The OR-to-UNION rewrite is well-known from query optimization literature.
Challenge: ensuring the rewrite is equivalent when the OR arms are not
independent (overlapping results handled by UNION dedup).

---

### B7. Scalar Subquery in WHERE → CROSS JOIN Rewrite

| Field | Value |
|-------|-------|
| **Current rejection** | *"Scalar subquery in WHERE is not supported in DIFFERENTIAL mode. Use JOIN or CTE."* |
| **Recommendation** | **Implement** — auto-rewrite to CROSS JOIN (same as A10) |
| **Effort** | 6–8 hours |
| **User impact** | Low-Medium — common pattern in analytical queries |

The CROSS JOIN approach handles the typical case (`WHERE col > (SELECT
avg(...))`) cleanly.
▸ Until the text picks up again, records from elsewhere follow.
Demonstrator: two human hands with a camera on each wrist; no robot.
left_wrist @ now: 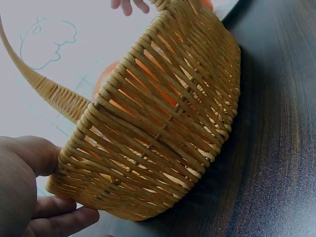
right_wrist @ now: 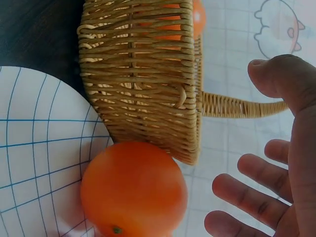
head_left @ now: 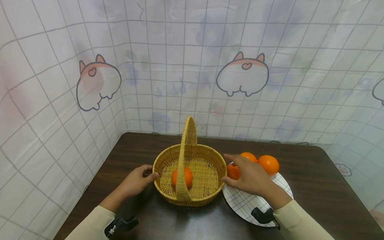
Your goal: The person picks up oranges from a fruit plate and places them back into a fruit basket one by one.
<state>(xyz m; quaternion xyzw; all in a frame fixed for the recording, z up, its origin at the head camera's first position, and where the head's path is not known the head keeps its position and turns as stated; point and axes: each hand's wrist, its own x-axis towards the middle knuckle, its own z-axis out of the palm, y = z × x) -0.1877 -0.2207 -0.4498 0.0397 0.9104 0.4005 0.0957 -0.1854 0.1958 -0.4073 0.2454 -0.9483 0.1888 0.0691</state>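
Note:
A yellow wicker basket [head_left: 207, 196] with a tall arched handle stands on the table, and one orange [head_left: 188, 176] lies inside it. My left hand [head_left: 138, 181] grips the basket's left side, its thumb at the rim and its fingers along the outer wall [left_wrist: 148, 123]. Just off the basket's right side is my right hand [head_left: 252, 175], thumb and fingers spread and holding nothing in the right wrist view. Under and beyond that hand, a white plate [head_left: 283, 183] with a grid pattern bears oranges [head_left: 268, 165], one of them [right_wrist: 133, 187] close to the basket wall.
The dark wooden table [head_left: 318, 186] extends to both sides and behind the basket. A pale grid-patterned cloth [head_left: 186, 66] with cartoon animal drawings hangs behind and at the left. The plate's left edge lies close by the basket.

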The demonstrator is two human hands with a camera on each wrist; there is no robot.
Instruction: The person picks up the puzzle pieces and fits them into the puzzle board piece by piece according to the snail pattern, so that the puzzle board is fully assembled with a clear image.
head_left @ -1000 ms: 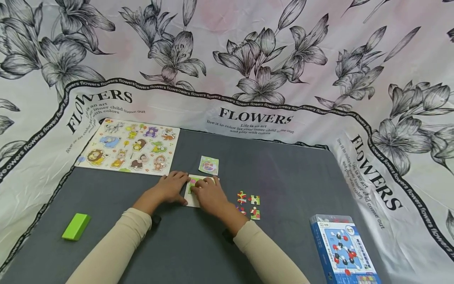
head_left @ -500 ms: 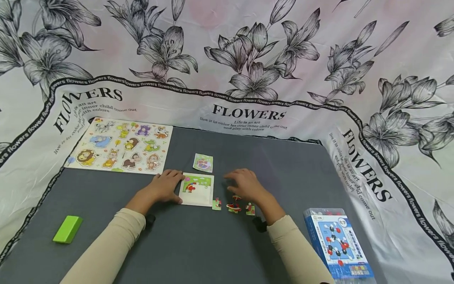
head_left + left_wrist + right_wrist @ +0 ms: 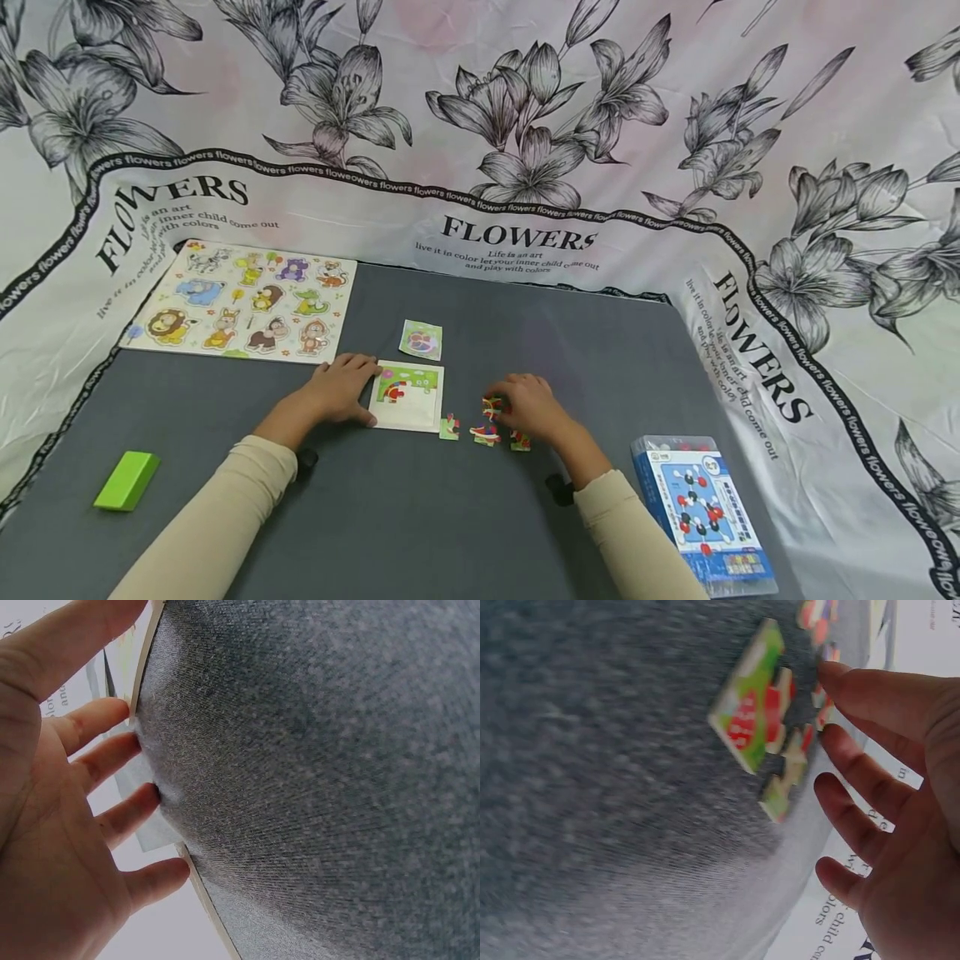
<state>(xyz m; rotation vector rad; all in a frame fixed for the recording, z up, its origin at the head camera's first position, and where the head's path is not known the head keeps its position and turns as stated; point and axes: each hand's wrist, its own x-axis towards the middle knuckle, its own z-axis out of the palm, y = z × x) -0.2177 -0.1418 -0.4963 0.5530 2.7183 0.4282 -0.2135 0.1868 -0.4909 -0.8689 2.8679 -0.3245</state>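
Note:
A small square puzzle tray [image 3: 420,415] lies mid-table, its upper part filled with green and red pieces, the rest bare cream. My left hand [image 3: 337,390] rests along its left side, fingers extended, thumb by the lower corner and fingertips by the upper one. To the right of the tray, my right hand [image 3: 534,407] pinches a red and yellow puzzle piece [image 3: 491,405] between thumb and index finger. In the right wrist view the other fingers spread over the table. Loose pieces lie nearby: a green one [image 3: 449,427], a red and white one [image 3: 485,434] and another green one [image 3: 520,442].
Behind the tray is a small picture card [image 3: 421,340]. An animal puzzle board [image 3: 247,302] lies back left, a green block [image 3: 127,481] front left, and a blue molecule-kit box [image 3: 703,512] front right. A flower-printed cloth [image 3: 517,183] rises behind the grey table.
My right hand has left the tray, uncovering a red piece in it, and moved right and down to the loose pieces. My left hand stays at the tray's left side.

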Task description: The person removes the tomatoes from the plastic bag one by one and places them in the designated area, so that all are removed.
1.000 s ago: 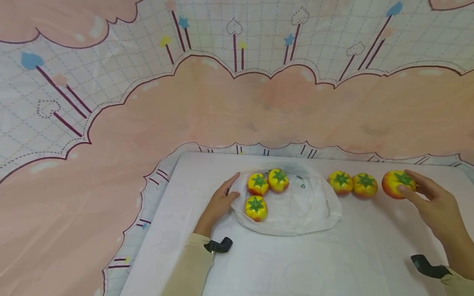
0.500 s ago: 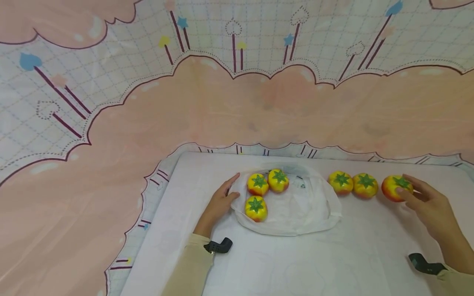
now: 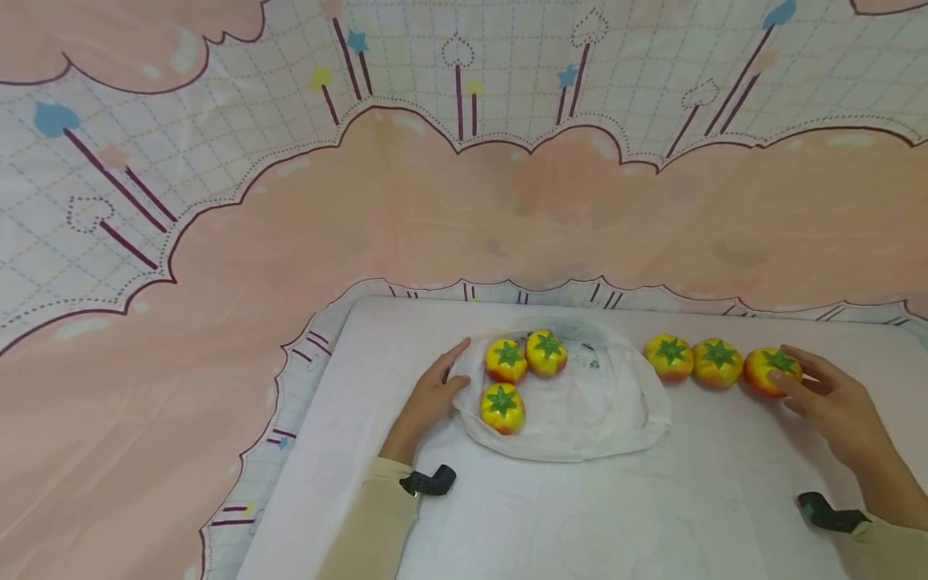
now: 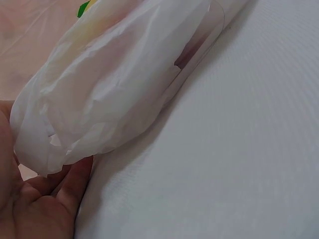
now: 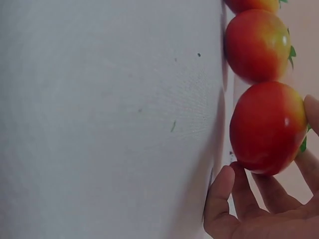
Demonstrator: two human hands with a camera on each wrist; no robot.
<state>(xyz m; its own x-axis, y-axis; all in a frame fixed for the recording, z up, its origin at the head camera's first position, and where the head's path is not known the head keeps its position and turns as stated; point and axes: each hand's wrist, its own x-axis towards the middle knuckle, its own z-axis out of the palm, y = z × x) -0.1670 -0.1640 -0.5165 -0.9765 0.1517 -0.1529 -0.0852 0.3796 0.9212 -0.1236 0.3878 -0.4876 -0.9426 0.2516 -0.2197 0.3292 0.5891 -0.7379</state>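
White table (image 3: 551,524): right hand (image 3: 841,415) grips right-end tomato (image 3: 761,374), fingers half-curled, apparently squaring tomato row (image 3: 717,367). Left hand (image 3: 429,400) at left edge of bag (image 3: 580,448), likely steadying; whether pinching, cannot tell.

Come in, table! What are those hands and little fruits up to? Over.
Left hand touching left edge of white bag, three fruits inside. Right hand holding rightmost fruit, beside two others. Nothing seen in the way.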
More complex correlated scalar subqueries in WHERE remain
harder but are exceedingly rare.

---

### B8. Multiple PARTITION BY → Multi-Pass Recomputation

| Field | Value |
|-------|-------|
| **Current rejection** | *"All window functions must share the same PARTITION BY clause."* |
| **Recommendation** | **Implement** — multi-pass approach (same as A8) |
| **Effort** | 8–10 hours |
| **User impact** | Low — workaround exists (separate stream tables) |

This restriction is more of an implementation limitation than a fundamental
design constraint. Multi-pass recomputation is correct and bounded.

---

### B9. NATURAL JOIN → Catalog-Resolved Rewrite

| Field | Value |
|-------|-------|
| **Current rejection** | *"NATURAL JOIN is not supported. Use explicit JOIN ... ON."* |
| **Recommendation** | **Keep rejection** — NATURAL JOIN is fragile and considered poor practice |
| **Effort** | 6–8 hours (if implemented) |
| **User impact** | Very low — explicit JOINs are universally preferred |

NATURAL JOIN silently changes semantics when columns are added to either table.
The rejection error already suggests the correct alternative. Implementation
would require catalog access at parse time (`pg_attribute` lookup) to resolve
common column names, adding complexity for minimal user value.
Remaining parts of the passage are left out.